Nas redes sociais, a régua da comparação nunca mede a realidade.
Vefiola Shaka e Nátaly Nunes
No feed, os influenciadores postam fotos de viagens ao exterior, exibindo o corpo perfeito nas praias. Nos stories, antes mesmo do sol nascer, dão um “bom dia” e conferem pelo menos cinco itens da lista de afazeres do dia. Nos destaques, aparecem registros da família perfeita reunida, sem nenhum sinal de desentendimentos. E, para fechar, nos reels, compartilham vídeos de reflexão com a famosa frase de efeito: “SEJA VOCÊ MESMO!”
Para muitos jovens, esse desfile constante de conquistas e imagens editadas desperta um sentimento estranho, um vazio que parece só poder ser preenchido se fosse possível entrar no corpo do outro e viver a vida dele.É neste momento que começa a comparação e o alcance desse fenômeno é imenso.

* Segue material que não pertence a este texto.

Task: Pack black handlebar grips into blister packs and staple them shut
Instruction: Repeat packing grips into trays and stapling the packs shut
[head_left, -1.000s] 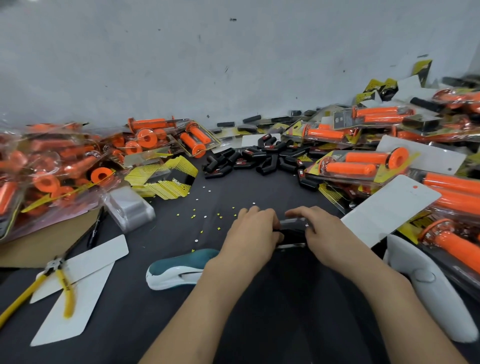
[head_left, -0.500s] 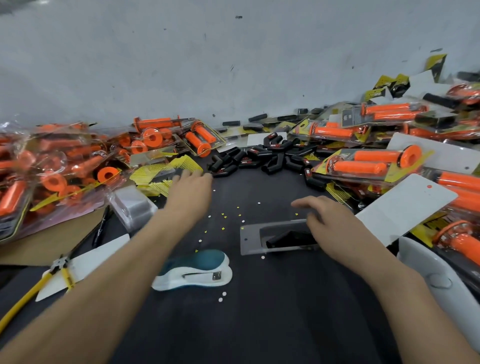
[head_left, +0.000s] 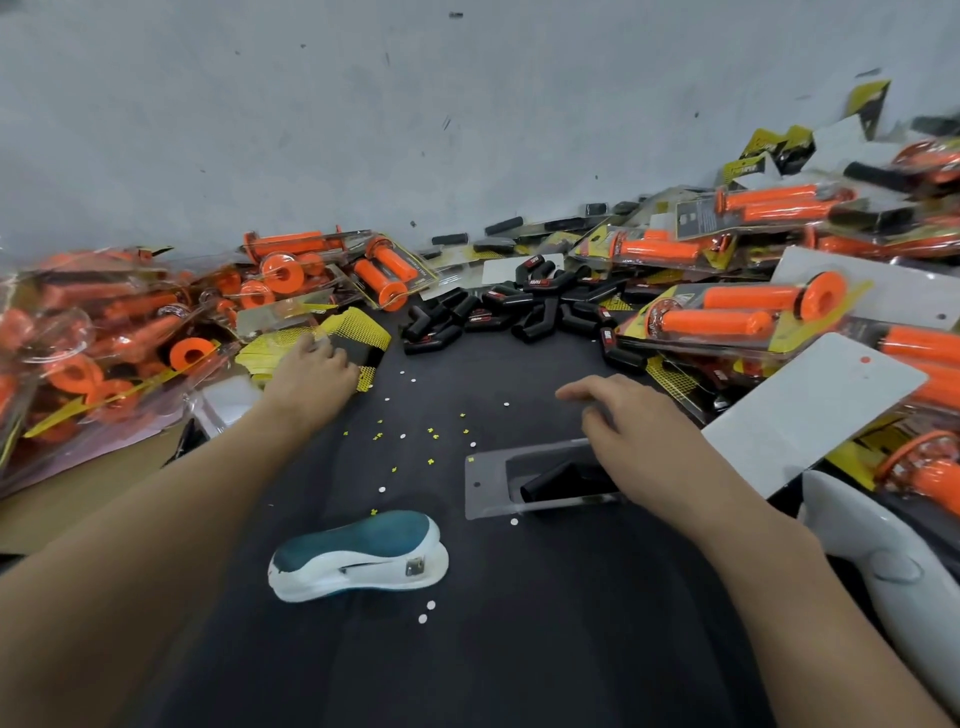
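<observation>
Our left hand lies on the stack of yellow cards; we cannot tell whether its fingers pinch one. Nearer us the stapler sits on the tabletop. Right of it, a clear blister pack holds a black grip, with our right hand resting on it, fingers relaxed.

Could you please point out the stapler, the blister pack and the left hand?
Stapler (head_left: 358, 535): head view, teal top.
Blister pack (head_left: 491, 467): head view, clear left flange.
Left hand (head_left: 311, 379): head view, back of hand.
</observation>
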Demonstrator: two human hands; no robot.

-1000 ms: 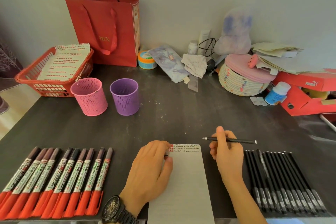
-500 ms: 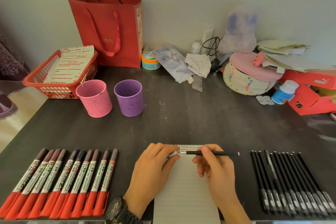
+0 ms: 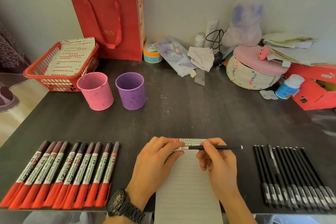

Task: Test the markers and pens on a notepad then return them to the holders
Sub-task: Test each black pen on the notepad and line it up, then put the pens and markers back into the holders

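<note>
Our right hand (image 3: 218, 165) has its grip closed on the black pen (image 3: 227, 148). The pen lies across the far edge of the notepad (image 3: 187, 187), long axis left to right, tip pointing left. Our left hand (image 3: 154, 162) pinches the notepad's far left corner.

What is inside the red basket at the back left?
The red basket holds white sheets with rows of red marks, the top one reaching past its far rim. Whatever lies beneath the sheets is covered.
</note>
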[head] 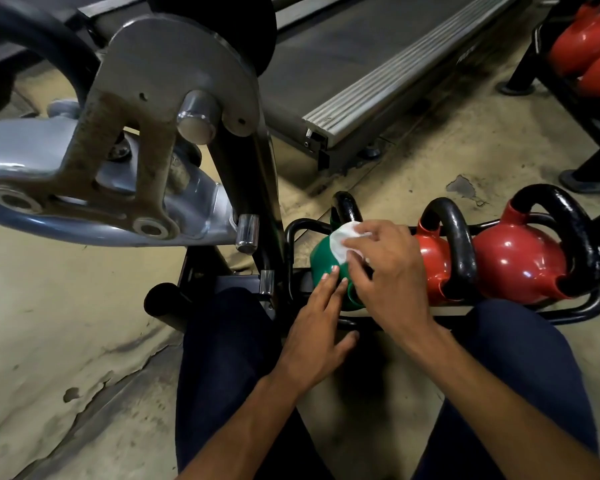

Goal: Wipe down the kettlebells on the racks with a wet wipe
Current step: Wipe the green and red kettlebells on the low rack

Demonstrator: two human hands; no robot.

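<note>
Left hand [321, 327], fingers straight, rests against green kettlebell [321, 259] on the rack [586, 306]. Right hand [388, 271], fingers gripping wet wipe [340, 242], presses it atop that kettlebell. Red kettlebells [513, 265] stand just beside it.

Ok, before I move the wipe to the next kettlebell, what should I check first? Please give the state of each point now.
1. The white wet wipe is held by the right hand: ok, pressed on the round green kettlebell.
2. The left hand steadies it: ok, straight fingers touch its side.
3. Green kettlebell seated in the black tubular rack: ok.
4. Its black handle wiped: cannot tell.
5. Wipe wet enough: cannot tell.
6. The neighbouring glossy red kettlebell is uncovered: ok.
</note>
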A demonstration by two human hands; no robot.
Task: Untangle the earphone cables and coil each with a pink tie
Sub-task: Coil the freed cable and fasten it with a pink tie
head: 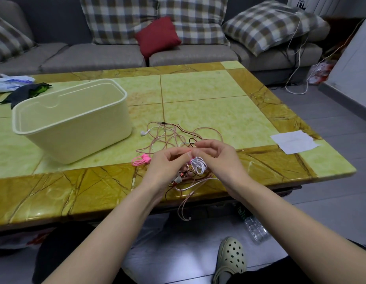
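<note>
The small coil of white earphone cable (198, 166) hangs just above the near edge of the yellow-green marble bench (208, 95), held up between both hands, probably so its loops stay gathered while they are bound. The left hand (167, 163) and right hand (218, 155) meet at the coil's top. Each grip is narrow, with fingertips pinching there. A trace of pink shows at that spot, but I cannot tell if it is a tie.

Beneath and beyond lies the loose tangle of pale pink and dark red cables (169, 136). One strand droops over the bench edge, so it appears not yet sorted. The bunch of bright pink looped ties (141, 160) sits just beside the left hand, within easy reach. The cream plastic tub (75, 124) stands further left, likely for finished coils.
</note>
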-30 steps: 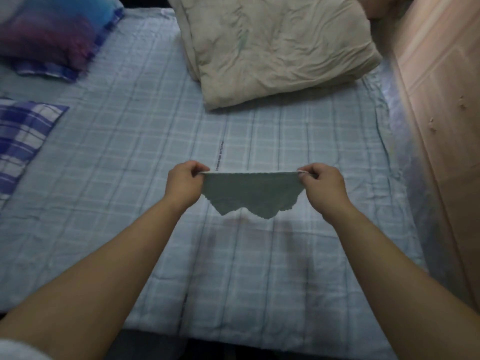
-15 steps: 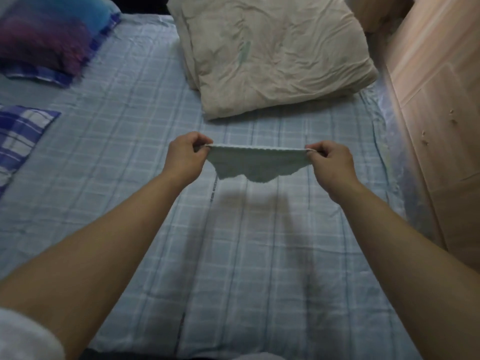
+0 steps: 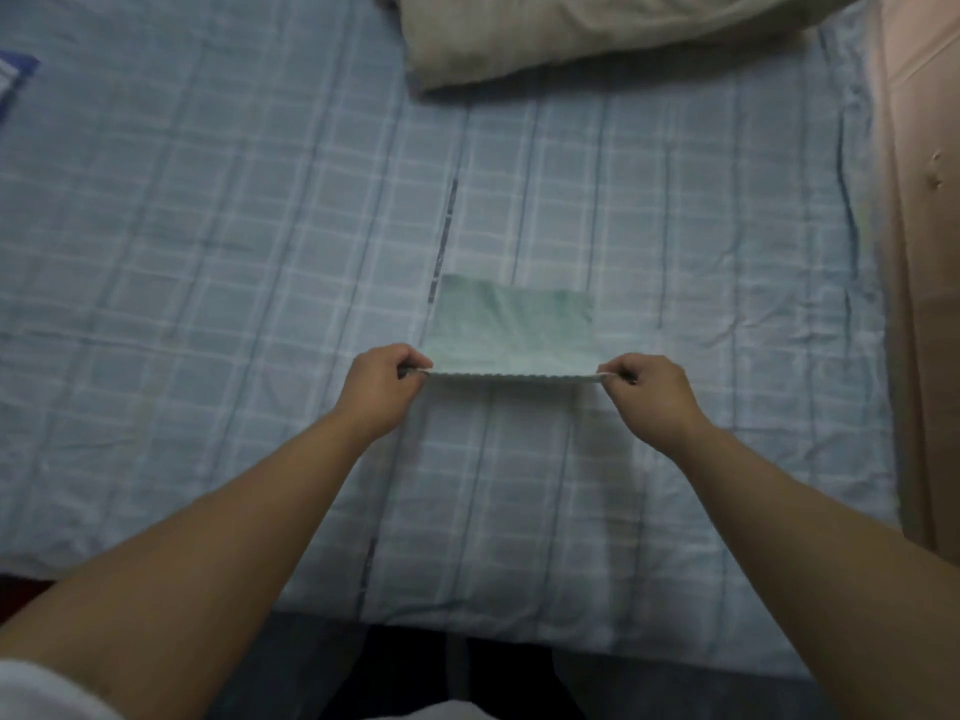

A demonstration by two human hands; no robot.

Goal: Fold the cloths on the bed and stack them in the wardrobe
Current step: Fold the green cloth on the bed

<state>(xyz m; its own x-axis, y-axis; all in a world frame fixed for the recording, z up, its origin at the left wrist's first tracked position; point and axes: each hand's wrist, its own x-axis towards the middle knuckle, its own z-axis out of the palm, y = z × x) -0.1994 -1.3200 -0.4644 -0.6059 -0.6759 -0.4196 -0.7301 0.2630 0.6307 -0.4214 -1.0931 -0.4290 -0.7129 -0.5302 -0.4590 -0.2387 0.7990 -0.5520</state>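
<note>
Green cloth (image 3: 514, 324) now laid on bed (image 3: 208, 252); both hands pinching near edge.

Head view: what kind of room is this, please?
Most likely a bedroom: a bed with a blue checked sheet, a beige folded quilt at its far end, and a wooden wardrobe on the right.

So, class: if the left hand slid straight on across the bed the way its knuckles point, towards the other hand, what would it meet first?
The small pale green cloth it already pinches; beyond that, the right hand at the opposite corner. Depth is hard to judge from this one view.
</note>
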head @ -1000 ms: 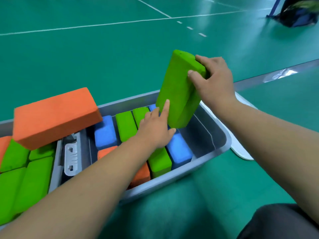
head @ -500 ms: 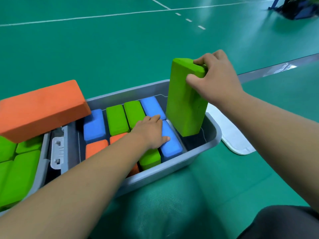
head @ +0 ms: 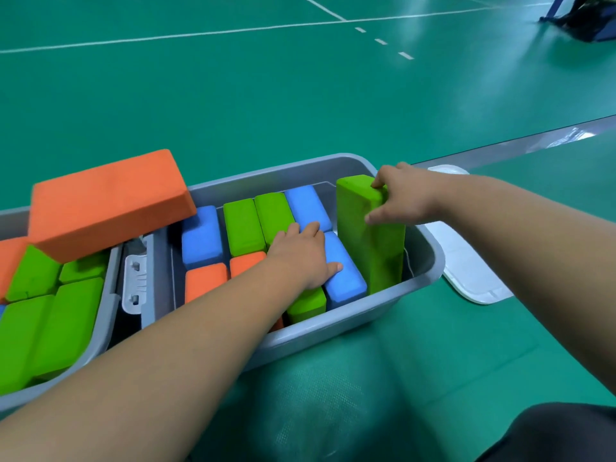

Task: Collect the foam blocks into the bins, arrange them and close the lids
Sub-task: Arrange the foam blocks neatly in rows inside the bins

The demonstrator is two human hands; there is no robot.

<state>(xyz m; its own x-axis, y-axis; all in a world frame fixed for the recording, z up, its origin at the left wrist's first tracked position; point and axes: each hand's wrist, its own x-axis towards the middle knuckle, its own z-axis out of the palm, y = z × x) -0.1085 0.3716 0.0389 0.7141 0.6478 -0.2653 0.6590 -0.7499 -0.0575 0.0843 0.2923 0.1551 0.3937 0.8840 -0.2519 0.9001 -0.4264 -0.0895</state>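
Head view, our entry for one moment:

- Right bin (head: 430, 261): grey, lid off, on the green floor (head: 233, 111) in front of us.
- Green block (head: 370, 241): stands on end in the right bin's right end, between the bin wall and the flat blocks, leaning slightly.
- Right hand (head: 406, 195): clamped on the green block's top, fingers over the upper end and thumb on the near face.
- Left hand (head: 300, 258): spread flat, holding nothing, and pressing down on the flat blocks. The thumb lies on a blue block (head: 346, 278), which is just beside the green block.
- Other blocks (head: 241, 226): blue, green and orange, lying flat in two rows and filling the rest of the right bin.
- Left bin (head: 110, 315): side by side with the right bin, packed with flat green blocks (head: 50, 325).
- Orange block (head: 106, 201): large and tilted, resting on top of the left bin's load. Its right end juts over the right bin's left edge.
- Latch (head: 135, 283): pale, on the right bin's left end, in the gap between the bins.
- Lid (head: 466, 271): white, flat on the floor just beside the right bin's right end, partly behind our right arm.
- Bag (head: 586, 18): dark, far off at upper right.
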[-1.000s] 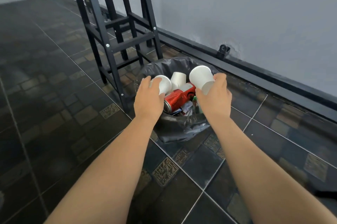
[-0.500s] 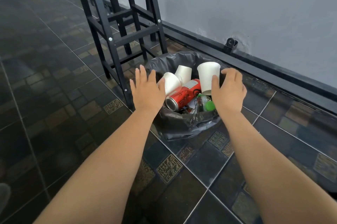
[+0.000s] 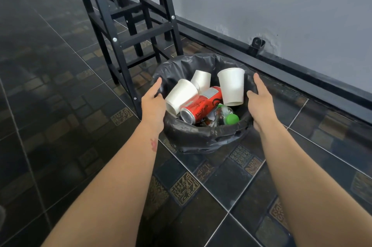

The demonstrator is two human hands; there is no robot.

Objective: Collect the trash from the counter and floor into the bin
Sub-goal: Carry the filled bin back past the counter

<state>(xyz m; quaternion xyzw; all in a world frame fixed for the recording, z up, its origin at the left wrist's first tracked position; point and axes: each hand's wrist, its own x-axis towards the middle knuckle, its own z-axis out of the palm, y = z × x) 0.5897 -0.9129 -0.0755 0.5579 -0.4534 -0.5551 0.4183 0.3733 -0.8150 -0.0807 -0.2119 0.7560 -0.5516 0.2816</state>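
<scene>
Both hands (image 3: 154, 104) (image 3: 261, 104) spread on bin (image 3: 201, 136) rim, empty, black stand (image 3: 120, 31) just beside, cups+can inside

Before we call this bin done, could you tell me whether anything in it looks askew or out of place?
Mostly fine. One white paper cup stands upside down above the bin rim, propped on the red can; it may tip out. Both hands, left and right, rest on the rim.

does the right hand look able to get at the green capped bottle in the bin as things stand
Probably yes. The right hand rests open at the bin rim, and the green-capped bottle lies just inside, uncovered on top. The upright white cup stands beside the path, not across it.
</scene>
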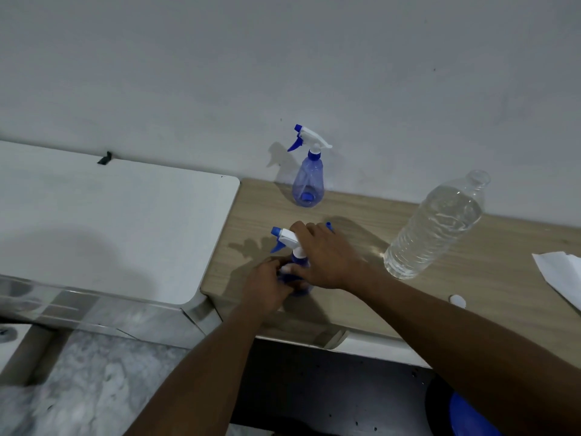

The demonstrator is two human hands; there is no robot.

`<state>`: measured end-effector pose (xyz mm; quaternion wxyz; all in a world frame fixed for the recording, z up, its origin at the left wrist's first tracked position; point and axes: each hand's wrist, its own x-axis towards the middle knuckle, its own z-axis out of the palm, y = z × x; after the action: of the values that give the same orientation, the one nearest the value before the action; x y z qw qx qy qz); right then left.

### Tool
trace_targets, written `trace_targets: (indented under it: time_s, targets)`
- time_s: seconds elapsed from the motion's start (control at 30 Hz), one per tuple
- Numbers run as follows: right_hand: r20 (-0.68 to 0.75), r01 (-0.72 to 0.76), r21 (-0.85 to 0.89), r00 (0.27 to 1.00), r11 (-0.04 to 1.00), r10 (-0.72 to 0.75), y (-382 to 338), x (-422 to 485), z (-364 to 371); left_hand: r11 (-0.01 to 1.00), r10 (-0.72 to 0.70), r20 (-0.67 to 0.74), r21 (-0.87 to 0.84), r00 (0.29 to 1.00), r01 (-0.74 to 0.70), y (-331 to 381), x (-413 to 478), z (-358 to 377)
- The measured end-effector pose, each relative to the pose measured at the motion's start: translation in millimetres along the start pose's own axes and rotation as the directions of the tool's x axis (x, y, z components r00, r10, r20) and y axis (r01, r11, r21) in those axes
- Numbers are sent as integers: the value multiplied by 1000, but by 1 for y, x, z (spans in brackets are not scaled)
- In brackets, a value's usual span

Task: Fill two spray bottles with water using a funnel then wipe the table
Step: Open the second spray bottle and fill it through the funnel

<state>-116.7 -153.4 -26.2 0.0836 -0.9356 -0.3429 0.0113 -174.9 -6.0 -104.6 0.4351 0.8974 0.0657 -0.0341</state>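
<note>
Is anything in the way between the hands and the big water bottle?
Nothing visible. Both hands, left and right, hold the near spray bottle; only bare table lies between them and the water bottle.

Plain grey wall, wood desk w/ white unit beside, marble floor.

Blue translucent bodies with white-and-blue trigger heads were shown on both spray bottles, and a pale wood-grain pattern on the table.

Water bottle (uncapped) right of both sprayers — on table.
</note>
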Motion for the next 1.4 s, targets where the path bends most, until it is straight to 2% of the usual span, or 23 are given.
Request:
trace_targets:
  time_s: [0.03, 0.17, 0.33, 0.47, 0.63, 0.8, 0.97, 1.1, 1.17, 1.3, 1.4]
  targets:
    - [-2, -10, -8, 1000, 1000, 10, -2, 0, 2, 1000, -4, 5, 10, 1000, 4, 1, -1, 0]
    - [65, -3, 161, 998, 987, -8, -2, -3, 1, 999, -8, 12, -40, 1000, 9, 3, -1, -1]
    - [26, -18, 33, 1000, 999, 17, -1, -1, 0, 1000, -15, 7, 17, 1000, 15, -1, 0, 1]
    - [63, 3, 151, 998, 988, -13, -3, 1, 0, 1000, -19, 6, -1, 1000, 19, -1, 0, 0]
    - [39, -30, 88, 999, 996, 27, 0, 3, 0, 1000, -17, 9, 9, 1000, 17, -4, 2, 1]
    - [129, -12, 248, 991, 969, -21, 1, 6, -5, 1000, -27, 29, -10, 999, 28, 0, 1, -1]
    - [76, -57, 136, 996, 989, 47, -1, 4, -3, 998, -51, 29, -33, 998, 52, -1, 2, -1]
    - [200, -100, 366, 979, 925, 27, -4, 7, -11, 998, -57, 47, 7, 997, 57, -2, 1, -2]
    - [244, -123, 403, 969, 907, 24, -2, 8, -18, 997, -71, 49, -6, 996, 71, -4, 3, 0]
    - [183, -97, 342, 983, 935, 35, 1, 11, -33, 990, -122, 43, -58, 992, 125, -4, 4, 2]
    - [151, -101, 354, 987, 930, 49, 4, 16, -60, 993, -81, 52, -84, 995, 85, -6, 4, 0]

De acordo com o relatório We Are Social e Meltwater (2024), o Brasil tem 187,9 milhões de internautas conectados na internet, o que corresponde a 86,6% da população. Quando se trata do que mais consome a atenção, as redes sociais lideram com 98,9% dos acessos regulares dos internautas. Além disso , a presença digital dos jovens é praticamente universal. Segundo a pesquisa TIC Kids Online Brasil, 99% dos jovens de 15 a 17 anos 99% tem um perfil nas redes sociais.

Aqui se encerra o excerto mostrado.